Liverpool Tate to host 'largest' UK Mondrian exhibition
- Published
The largest ever UK exhibition of work by abstract painter Piet Mondrian is to open this week - complete with a life-size reconstruction of the artist's Paris studio.
Tate Liverpool has planned the display to commemorate the 70th anniversary of the Dutch painter's death.
Mondrian was a pioneer in the development of abstract art at the beginning of the 20th Century.
Some of his pieces have sold for several million pounds.
Opening on Friday, Mondrian and his Studios will feature works never before seen in the UK.
The exhibition will also feature an accurate replica of Mondrian's studio at 26 Rue du Départ, Paris, which visitors will be able to step into.
Mondrian's studios in Amsterdam, Paris and New York have been described as akin to "artworks" themselves, with art historian Yve-Alain Bois likening them to "an experimental expansion of the work and the condition for its accomplishment".

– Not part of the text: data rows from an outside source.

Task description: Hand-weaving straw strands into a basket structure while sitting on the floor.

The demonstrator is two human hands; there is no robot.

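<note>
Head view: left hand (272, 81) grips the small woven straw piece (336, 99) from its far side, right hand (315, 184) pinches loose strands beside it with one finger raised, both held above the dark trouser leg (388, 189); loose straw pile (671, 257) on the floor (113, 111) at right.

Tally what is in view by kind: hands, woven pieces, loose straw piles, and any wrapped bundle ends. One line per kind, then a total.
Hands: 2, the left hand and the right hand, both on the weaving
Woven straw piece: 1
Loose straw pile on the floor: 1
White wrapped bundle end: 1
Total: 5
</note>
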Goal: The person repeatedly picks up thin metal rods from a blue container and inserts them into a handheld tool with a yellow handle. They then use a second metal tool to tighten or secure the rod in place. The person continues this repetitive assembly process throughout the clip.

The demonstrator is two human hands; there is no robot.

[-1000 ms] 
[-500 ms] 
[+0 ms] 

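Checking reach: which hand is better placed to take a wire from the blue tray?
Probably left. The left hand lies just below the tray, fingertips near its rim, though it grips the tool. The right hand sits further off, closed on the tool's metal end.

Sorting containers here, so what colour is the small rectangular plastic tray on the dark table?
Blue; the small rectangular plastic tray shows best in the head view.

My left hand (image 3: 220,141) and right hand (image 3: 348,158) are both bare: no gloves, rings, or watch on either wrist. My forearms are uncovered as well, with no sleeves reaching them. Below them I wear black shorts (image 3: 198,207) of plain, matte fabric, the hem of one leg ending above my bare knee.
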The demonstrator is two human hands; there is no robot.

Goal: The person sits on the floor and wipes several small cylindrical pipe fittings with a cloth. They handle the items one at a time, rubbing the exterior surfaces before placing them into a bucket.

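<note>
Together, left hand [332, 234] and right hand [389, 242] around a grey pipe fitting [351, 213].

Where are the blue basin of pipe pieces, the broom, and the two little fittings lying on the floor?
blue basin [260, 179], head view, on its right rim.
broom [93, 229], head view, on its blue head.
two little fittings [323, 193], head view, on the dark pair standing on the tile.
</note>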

Drawings from Mondrian's 1914 series Pier and Ocean will be presented on the Tate's fourth floor, overlooking the River Mersey.
Three of the artist's most celebrated early pieces - Compositions A, B and C - will be displayed together for the first time since the year they were made in 1920.
These works are the earliest examples of the style most associated with Mondrian's name - made up of red, yellow and blue planes.
Mondrian left Europe for New York on board the Samaria, a Cunard White Star Lines ship that departed from Liverpool on 23 September 1940. He died of pneumonia in 1944, aged 71.